**Work task**
Report how many lines of the following entries include the string "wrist"; respond with the number alone.

**Records provided**
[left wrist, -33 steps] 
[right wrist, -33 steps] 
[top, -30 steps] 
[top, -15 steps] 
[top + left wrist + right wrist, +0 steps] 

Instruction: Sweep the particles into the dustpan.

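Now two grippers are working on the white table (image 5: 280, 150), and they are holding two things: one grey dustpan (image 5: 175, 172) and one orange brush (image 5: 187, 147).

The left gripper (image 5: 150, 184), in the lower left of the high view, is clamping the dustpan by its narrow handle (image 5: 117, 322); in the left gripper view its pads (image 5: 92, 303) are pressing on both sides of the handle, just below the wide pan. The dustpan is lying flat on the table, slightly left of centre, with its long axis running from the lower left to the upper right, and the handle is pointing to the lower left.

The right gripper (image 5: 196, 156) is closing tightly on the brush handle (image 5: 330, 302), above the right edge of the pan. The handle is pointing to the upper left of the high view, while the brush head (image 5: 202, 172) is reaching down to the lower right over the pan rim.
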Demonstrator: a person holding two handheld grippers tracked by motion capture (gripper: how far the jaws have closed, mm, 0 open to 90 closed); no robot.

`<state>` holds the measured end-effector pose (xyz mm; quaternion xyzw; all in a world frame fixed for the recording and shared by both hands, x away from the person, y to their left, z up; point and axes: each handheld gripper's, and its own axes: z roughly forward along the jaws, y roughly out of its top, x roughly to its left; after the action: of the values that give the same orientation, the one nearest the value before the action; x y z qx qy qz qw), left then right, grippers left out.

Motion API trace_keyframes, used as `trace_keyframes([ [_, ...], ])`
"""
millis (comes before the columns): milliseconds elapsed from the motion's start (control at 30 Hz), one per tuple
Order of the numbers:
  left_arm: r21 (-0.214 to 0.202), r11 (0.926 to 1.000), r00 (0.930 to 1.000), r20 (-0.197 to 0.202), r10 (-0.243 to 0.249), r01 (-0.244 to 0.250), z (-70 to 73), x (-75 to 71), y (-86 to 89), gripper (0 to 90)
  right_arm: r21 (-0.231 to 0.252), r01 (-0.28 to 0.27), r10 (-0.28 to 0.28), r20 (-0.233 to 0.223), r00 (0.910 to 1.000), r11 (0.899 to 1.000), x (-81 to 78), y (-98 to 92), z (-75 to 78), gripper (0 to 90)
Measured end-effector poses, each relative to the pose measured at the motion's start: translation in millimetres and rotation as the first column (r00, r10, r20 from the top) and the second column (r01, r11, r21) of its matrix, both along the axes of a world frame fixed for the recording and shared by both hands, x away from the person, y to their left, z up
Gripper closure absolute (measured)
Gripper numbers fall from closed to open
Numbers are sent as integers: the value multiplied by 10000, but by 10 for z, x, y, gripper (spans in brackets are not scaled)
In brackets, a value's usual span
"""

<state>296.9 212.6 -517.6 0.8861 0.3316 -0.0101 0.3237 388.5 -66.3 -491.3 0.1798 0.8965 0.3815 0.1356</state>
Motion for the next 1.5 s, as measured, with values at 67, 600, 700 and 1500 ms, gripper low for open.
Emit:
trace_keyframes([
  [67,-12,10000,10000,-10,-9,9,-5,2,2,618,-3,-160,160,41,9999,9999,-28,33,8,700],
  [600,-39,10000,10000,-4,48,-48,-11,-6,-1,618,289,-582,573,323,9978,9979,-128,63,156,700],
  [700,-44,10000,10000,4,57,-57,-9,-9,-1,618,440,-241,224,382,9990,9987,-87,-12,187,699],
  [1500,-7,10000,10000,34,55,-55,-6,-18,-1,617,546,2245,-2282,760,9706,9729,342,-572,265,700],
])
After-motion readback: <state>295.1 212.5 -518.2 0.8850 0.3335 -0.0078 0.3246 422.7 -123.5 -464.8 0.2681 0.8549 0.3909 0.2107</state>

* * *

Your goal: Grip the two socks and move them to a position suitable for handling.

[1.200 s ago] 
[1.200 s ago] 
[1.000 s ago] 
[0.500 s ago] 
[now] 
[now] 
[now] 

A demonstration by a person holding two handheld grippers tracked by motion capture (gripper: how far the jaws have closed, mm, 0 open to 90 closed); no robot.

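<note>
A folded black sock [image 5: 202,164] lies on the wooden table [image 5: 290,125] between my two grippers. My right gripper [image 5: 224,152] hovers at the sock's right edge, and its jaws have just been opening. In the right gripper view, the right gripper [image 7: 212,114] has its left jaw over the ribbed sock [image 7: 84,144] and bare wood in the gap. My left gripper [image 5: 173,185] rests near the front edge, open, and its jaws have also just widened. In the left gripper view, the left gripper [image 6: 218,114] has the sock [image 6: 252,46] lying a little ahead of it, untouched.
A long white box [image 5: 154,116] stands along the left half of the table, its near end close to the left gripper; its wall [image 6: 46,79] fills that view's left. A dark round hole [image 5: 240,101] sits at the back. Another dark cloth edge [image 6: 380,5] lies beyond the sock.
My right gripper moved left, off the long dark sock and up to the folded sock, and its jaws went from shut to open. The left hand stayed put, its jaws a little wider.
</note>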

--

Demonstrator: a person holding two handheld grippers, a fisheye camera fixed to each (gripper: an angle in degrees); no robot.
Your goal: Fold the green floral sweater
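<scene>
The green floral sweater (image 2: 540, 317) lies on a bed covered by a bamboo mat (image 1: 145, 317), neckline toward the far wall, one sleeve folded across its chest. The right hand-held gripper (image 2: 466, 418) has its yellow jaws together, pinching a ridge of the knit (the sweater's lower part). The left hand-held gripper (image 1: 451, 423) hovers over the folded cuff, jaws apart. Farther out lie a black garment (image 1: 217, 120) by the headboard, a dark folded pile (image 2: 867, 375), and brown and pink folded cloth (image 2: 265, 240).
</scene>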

**Response for this exercise**
3